Have you did the Lade Inn Pub stop at Kilmahog just outside Callander.. Great Ales and the Land Lady is more than happy for you to parkup in her car park.. Most Fridays they have live music too.. Last time we went it was a traditional Scots Folk band (2 guys and an over eustatic lassie with a tambourine) - was a right good laugh..  
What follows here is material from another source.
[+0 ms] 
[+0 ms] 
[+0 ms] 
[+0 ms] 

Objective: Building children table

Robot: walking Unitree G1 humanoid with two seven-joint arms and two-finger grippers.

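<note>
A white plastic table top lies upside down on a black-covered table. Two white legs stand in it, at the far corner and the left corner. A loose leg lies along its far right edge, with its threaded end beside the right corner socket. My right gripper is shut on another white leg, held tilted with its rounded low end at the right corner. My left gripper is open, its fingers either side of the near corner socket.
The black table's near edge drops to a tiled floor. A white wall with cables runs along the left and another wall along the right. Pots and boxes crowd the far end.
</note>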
Cheers everyone for the heating ideas.. Will go with the warm clothes and see how far into the winter that takes us 



runnach said:


> Hi,
> 
> Yep, temps are dropping, especially when you lose sight of sun. In-laws are here at the mo, French and, loving the cool-ish weather, because, as you say, toastie over there at the mo, but they have had similar drops in temps too, May/June-ish.
> 
> ...


----------



## Sparks (Aug 26, 2012)

oldish hippy said:


> decent sleeping bag



Undecent woman.


----------



## oldish hippy (Aug 26, 2012)

yep do agree with undecent woman but havent found yet open to offers at my age  cant be fussy lol as he duck and runs for cover


----------



## Tony Lee (Aug 26, 2012)

> When winter camping ( with a Tent...) I tend to keep the tent well zipped up with a heater on low,



What sort of heater do you use inside aa zipped-up tent?


----------



## Somelier (Aug 27, 2012)

Tony Lee said:


> What sort of heater do you use inside aa zipped-up tent?
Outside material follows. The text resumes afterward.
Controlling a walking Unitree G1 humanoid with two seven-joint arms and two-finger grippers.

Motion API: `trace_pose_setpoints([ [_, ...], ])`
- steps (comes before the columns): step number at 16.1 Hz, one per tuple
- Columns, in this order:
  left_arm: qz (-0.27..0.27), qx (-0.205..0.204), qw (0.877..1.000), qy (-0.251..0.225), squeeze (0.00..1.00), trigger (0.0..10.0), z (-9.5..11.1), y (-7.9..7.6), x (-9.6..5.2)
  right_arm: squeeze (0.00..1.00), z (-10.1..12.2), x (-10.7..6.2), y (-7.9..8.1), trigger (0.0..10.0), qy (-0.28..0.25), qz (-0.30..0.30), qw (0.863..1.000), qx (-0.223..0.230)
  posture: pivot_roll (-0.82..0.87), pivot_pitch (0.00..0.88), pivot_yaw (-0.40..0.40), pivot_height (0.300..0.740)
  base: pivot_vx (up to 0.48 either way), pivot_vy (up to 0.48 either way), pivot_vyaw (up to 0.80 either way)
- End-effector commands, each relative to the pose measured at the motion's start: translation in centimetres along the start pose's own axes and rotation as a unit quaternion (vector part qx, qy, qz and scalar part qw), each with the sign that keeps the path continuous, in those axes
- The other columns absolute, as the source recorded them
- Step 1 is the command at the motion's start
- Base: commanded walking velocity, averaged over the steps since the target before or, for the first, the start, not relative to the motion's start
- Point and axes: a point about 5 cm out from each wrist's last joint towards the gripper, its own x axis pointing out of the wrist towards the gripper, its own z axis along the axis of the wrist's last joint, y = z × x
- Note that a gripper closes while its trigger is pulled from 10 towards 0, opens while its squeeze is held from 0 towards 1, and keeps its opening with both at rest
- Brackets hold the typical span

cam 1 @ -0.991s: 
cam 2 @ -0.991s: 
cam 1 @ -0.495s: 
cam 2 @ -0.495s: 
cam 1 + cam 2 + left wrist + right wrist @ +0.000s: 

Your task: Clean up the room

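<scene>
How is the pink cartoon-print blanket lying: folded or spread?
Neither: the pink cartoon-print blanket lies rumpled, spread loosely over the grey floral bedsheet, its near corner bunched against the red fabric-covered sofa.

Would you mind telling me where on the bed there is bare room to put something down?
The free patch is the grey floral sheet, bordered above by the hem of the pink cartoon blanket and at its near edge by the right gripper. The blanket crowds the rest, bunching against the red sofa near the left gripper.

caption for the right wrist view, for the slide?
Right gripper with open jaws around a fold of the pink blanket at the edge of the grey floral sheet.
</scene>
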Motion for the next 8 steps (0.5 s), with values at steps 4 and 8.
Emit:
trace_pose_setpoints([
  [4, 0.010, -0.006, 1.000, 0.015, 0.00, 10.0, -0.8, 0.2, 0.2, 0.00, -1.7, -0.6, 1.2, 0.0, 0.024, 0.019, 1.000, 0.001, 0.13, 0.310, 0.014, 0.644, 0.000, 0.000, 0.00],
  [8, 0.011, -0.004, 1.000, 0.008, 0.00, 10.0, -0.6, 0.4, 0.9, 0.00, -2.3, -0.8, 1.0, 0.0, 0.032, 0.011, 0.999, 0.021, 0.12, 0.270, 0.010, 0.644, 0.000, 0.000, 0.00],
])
Yes, I was wondering that. Sounds a dangerous situation to me.


----------



## bopper (Aug 27, 2012)

I agree with mickthehat. I have a Second hand carver in my Citroen Relay. With underfloor venting it doesn't have any roof cutting to do. It will warm up the van in minutes and with it on low it keeps the van snug. 
Gentle reminder though!!!!     Always fit a gas / fume alarm in your van, Gas heating can be lethal in a confined space.


----------



## A KIRK (Aug 27, 2012)

I also use an eberspacher, as that came with my van, but if I had to buy again I would buy a propex, as I had one in my old VW.  Don't get me wrong the eber gets very very hot, but its a little noisy compared to a propex, and more annoyingly is the tapping from the fuel pump.

Failing that I've used the ring burners just to take the chill out of the van, but only for a short time.

Now is the time of year to buy second hand heaters, as there at a better price, give it another month or so and prices will increase


----------



## Bewicklass (Aug 27, 2012)

I have no heater of any sort however I do have a fluffy springer spaniel who likes to snuggle under the duvet (with head on pillow I might add - she is human after all!!) and my curtains are homemade and backed with polarteck fleece and velcroed at top and bottom which keeps it lovely and cosy - so cosy I need all windows open - well it is only a little citroen berlingo. My duvet I might add is only a summer one and I have camped in February with no problems keeping warm - day or night.

So my best advice is get yourself a 'human' version of a dog who likes lots of cuddles :dog:


----------



## BorderHooner (Aug 27, 2012)

maybe I was a grizzly bear in a past life...but...

I'm installing a log burning stove.

These can be fabricated in small sizes and you will be surprised how much heat a small one kicks out.

With a set of axes (maul, felling, hatchet) and fire gloves you have all you need. 

When I say small, I mean the rough size of a leisure battery standing on end with feet.

You need small flue and outlet.

Very simple.

Heat panels and tiling is all you need. 

Can look very nice even in your modern rigs.

If you do your research you will find guys who make these in professional time served workshops. Guys who restore or make new same as old railway stoves, gyspsy caravan stoves. They can be decorated intricately. They can look ace.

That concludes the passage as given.